Félix tornou a franzir a testa.

— Adivinho que há alguma coisa difícil de dizer que me há de mortificar. Vamos, diga depressa.

— Digo já, ainda que me custe. E creia que me custa, mas é preciso: esqueça aquela moça. Não me olhe assim; imagina talvez que estou finalmente nas mãos de sua mãe.

— Imagino.

— Antes fosse isso, porque então o senhor não atenderia a um nem a outro, e casaria, se lhe conviesse.

— E por que não farei isso mesmo?

— Não pode ser; não pode casar, esqueça-a, esqueça-a de uma vez para sempre. Deus é que o não quer, Deus ou o diabo, porque a primeira ação é do diabo; mas esqueça-a inteiramente. Seu pai foi um grande culpado...

Aqui ele pediu-me, aflito, que lhe contasse tudo. Custou-me, mas revelei-lhe a confidência da mãe. A impressão foi profunda e dolorosa, mas o sentimento do pudor e da religião pôde serená-la depressa. Quis prolongar a conversação; ele não o quis, não podia, e achei natural que não pudesse; pouco falou, distraído ou absorto, e despediu-se dali a alguns minutos.
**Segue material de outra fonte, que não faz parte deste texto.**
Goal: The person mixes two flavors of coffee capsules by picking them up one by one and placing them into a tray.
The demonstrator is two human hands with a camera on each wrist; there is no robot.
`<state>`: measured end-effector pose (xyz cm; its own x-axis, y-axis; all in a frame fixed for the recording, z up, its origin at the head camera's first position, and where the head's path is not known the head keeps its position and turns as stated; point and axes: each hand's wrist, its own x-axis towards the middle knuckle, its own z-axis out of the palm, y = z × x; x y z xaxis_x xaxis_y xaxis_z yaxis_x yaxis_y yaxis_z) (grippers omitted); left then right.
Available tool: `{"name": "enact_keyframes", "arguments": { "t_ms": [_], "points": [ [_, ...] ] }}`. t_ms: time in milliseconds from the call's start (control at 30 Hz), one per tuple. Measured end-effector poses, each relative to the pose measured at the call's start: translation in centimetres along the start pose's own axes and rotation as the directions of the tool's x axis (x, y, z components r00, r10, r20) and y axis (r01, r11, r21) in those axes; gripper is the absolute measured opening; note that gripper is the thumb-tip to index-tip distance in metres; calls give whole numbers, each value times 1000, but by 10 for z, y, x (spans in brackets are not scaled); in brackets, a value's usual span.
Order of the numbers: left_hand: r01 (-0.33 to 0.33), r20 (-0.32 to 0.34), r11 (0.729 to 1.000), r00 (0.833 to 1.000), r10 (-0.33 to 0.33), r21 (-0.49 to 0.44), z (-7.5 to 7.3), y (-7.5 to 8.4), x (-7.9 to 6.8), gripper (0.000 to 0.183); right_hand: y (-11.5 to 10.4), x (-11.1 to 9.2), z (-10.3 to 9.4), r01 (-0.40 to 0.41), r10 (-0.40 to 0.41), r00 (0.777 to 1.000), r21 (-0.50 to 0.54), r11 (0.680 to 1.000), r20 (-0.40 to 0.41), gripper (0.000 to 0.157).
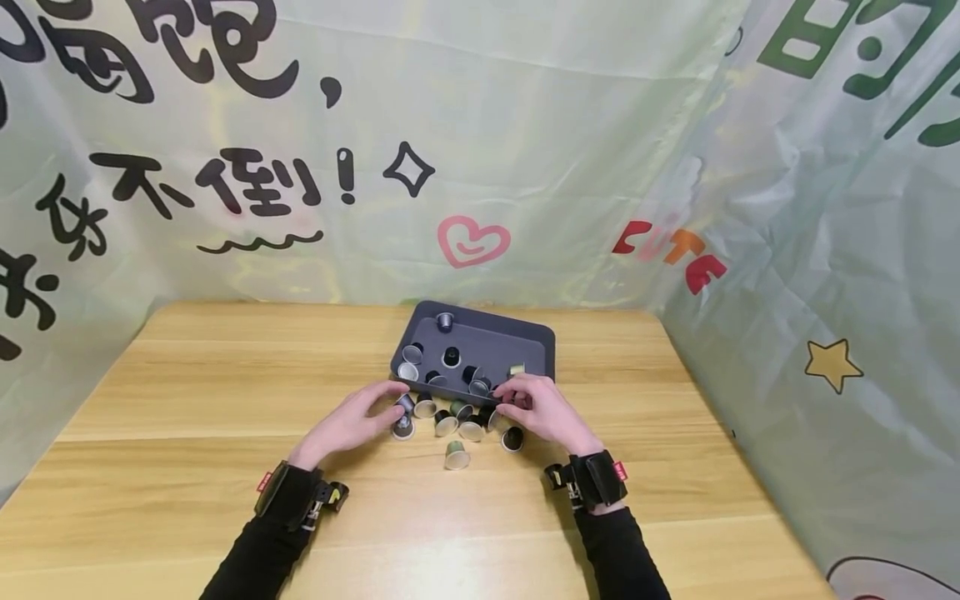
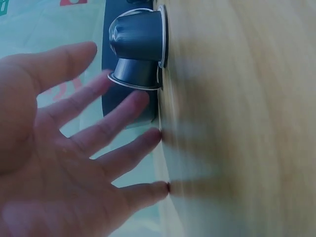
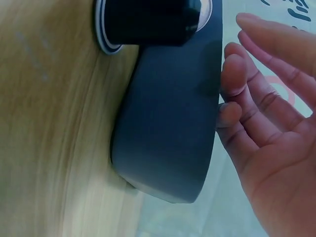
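The spread left hand (image 1: 352,423) and loosely bent right hand (image 1: 547,410) are flanking loose capsules (image 1: 457,455); beyond, the tray (image 1: 491,337) is already holding other capsules (image 1: 446,322).

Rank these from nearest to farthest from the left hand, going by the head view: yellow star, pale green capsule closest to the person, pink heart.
1. Pale green capsule: on the table, right of the left hand.
2. Pink heart: on the back cloth.
3. Yellow star: on the right cloth.

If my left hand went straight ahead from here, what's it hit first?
Likely the bluish capsule ahead of your left hand, seen between thumb and index finger, though depth is unclear.
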<state>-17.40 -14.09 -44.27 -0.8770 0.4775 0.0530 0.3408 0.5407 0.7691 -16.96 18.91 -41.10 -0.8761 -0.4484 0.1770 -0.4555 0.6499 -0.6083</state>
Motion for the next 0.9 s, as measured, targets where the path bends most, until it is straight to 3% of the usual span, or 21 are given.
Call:
{"name": "enact_keyframes", "arguments": {
  "t_ms": [233, 400, 633, 900],
  "points": [
    [-39, 28, 999, 999, 38, 13, -1, 4, -1, 39, 4, 1, -1, -8, 9, 1000, 33, 999, -19, 13],
    [-56, 41, 998, 998, 55, 25, 0, 3, -1, 37, 9, -1, -5, -49, 56, 994, 68, 996, -98, 12],
    [-19, 58, 1000, 998, 18, 19, -1, 3, -3, 38, 15, -2, -13, -64, 78, 979, 79, 995, -190, 12],
    [0, 66, 999, 998, -4, 48, -4, 6, -3, 38, 16, -5, -19, -68, 87, 968, 90, 994, -234, 10]
  ]
}}
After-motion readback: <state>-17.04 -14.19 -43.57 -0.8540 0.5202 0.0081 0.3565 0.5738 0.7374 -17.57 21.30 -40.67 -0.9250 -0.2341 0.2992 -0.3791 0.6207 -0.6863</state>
Não foi para casa, como soube depois; foi andar, andar muito, revolvendo na memória as duras palavras que lhe disse. Só entrou em casa depois de oito horas da noite, e recolheu-se ao quarto. A mãe estava aflita: pressentira a minha revelação, e receou alguma imprudência; provavelmente arrependeu-se de tudo. Certo é que, logo que soube da chegada do filho, foi ter com ele; Félix não lhe disse nada, mas a expressão do rosto mostrou a D. Antônia o estado da alma. Félix queixou-se de dor de cabeça, e ficou só.

Foi ele mesmo que me contou tudo isso, no dia seguinte, indo a minha casa. Agradeceu-me ainda uma vez, mas queixou-se do singular silêncio da mãe. Expliquei-lho, a meu modo; era natural que lhe custasse a revelação, e não a fizesse antes de tentar qualquer outro meio.
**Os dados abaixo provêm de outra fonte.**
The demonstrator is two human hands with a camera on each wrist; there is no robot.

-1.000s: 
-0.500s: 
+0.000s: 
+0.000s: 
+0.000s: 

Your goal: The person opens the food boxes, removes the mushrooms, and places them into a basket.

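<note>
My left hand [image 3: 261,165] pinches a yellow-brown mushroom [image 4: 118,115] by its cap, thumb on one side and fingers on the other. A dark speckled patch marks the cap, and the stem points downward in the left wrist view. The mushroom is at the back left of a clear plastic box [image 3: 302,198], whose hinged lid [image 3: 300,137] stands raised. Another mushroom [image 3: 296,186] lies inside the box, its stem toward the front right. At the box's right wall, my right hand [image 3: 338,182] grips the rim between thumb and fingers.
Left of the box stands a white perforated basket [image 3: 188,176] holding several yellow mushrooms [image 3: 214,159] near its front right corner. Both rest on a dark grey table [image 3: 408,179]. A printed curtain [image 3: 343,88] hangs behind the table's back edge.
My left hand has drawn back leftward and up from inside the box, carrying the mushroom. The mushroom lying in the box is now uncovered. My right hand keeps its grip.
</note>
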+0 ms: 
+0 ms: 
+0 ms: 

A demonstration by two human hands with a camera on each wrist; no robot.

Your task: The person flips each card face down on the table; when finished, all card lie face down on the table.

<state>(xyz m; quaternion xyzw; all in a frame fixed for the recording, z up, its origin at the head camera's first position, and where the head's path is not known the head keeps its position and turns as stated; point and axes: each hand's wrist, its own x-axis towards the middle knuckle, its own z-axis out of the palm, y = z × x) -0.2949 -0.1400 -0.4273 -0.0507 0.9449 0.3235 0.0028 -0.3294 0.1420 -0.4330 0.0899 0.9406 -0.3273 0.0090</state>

— Seja como for, estou curado, disse ele. A noite fez-me bem. O sentimento que essa menina me inspirou converteu-se agora em outro, e creia que pela imaginação já me acostumei a chamá-la irmã; creia mais que acho nisto um sabor particular, talvez por ser filho único.

Apertei-lhe a mão, aprovando. Confesso que esperava menos pronta conformidade. Cuidei que tivesse de assistir a muito desespero, e até lágrimas. Tanto melhor. Ele, depois de alguns instantes, consultou-me se acharia prudente revelar tudo à moça; também eu já tinha pensado nisso, e não resolvera nada. Era difícil; mas não achava modo de não ser assim mesmo. Depois de algum exame, assentamos de não dizer nada, salvo em último caso.

Os dias que se seguiram foram naturalmente de constrangimento. Os hóspedes de D. Antônia notaram alguma coisa na família, que não era habitual; e a baronesa resolveu voltar para a fazenda, logo depois da festa da Glória. Sinhazinha é que não sei se reparou em alguma coisa; continuava a ter os mesmos modos do primeiro dia. A idéia de casá-la com o filho de D. Antônia entrou a parecer-me natural, e até indispensável. Conversei com ela; vi que era inteligente, dócil e meiga, ainda que fria; assim parecia, ao menos. Casaria com ele, ou com outro, à vontade da avó. No dia 15, devia ir Lalau para a casa, e eu, que o sabia, lá não fui, apesar do convite especial que tivera para jantar. Não fui, não tive ânimo de ver o primeiro encontro da alegria expansiva e ruidosa da moça com a frieza e o afastamento do rapaz. Deixei de lá ir cinco dias; apareci a 20 de agosto.